Dans la famille des droits de propriété intellectuelle, on distingue trois grands sous-ensembles : les droits d'auteur de la propriété littéraire et artistique ; les droits de brevet et les droits sur les dessins et modèles de la propriété industrielle ; enfin, les droits de marque et autres signes distinctifs, qui relèvent de la propriété commerciale. Cette dernière catégorie est la plus anciennement repérable. La notion juridique moderne de marque est une expression commercialisée d'une réalité qui remonte à l'aube de l'humanité.

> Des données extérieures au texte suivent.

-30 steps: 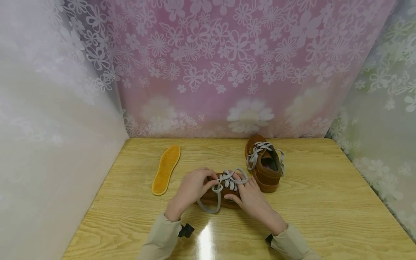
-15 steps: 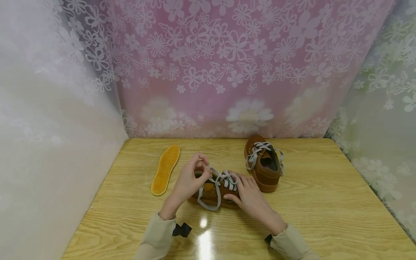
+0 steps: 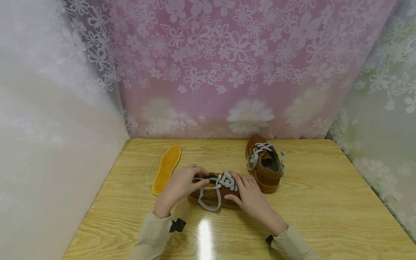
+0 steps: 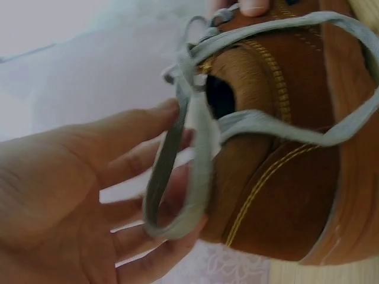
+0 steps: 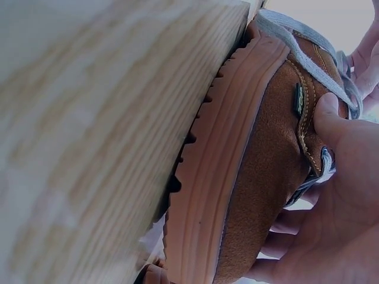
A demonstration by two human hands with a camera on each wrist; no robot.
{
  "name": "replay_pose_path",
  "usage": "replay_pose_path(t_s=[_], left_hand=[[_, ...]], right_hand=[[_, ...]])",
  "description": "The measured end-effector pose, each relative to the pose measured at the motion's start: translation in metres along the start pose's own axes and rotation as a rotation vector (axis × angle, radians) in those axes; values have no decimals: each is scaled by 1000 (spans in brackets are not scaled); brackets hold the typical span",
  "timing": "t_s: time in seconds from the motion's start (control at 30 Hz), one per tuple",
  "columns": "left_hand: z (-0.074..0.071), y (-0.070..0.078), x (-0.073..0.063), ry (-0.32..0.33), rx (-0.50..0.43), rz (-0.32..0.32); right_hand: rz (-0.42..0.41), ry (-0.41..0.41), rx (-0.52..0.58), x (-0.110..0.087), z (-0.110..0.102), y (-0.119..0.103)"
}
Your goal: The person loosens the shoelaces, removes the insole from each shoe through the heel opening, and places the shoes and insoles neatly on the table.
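A brown suede shoe [image 3: 227,198] with grey laces [image 3: 209,208] lies sideways on the table, sole down, toe to the right. My right hand [image 3: 253,200] grips its front part, the thumb [image 5: 329,109] on the near side and the fingers over the far side. At the heel end, my left hand [image 3: 178,184] is spread loosely beside a lace loop [image 4: 200,171]. That loop hangs between its thumb and fingers in the left wrist view, with no clear pinch. Another lace loop droops over the shoe's near side. Inside the shoe, something orange shows partly.
A second brown laced shoe [image 3: 267,180] stands behind my right hand, toe pointing away. An orange insole [image 3: 166,169] lies at the back left of the wooden table [image 3: 325,202]. Flowered curtains [image 3: 201,83] hang behind the table and at both sides.
My left hand pinched a lace near the knot, drew it up and left, then lowered to the heel end and loosened its fingers. My right hand has stayed on the shoe.
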State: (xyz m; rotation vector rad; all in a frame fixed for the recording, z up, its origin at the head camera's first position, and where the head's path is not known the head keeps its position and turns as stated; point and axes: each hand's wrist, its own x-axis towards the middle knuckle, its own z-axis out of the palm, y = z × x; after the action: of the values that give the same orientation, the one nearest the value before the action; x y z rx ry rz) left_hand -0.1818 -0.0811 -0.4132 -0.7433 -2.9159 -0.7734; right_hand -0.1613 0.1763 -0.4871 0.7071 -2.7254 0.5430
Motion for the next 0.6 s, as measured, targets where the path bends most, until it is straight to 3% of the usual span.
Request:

Les hommes ont pu fort bien se passer des notions d'auteur et d'inventeur pendant une grande partie de leur histoire et durant toute leur préhistoire ; en revanche, ils ont toujours eu recours à des marques et des signes distinctifs : l'ornement et la parure (couronne, collier, bracelet, torques, etc.) constituent l'un de leurs tout premiers codes, associant un objet, un nom et un pouvoir plus ou moins sacrés. Que cette réalité ait aussi été la première saisie par le droit moderne dans son élaboration de la propriété intellectuelle l'indique encore : elle est primordiale en ce qu'elle touche aux mécanismes d'identification, de distinction et d'attribution liant, dans toute société, les hommes et les choses entre eux. Cette force primitive de la marque comme signe de reconnaissance fonctionne toujours, derrière le dispositif juridique extrêmement technique qui l'encadre aujourd'hui.
En droit moderne, la marque est un signe distinctif destiné à être perçu par le public afin de désigner des produits ou des services. On oppose généralement la marque à d'autres signes distinctifs dont le rôle est de désigner un établissement, à l'instar du nom commercial, de la dénomination sociale et de l'enseigne, voire du nom de domaine. On l'oppose également aux indications de provenance qui indiquent l'origine géographique d'un produit, ou aux appellations d'origine qui en indiquent en outre le mode de production ou de fabrication.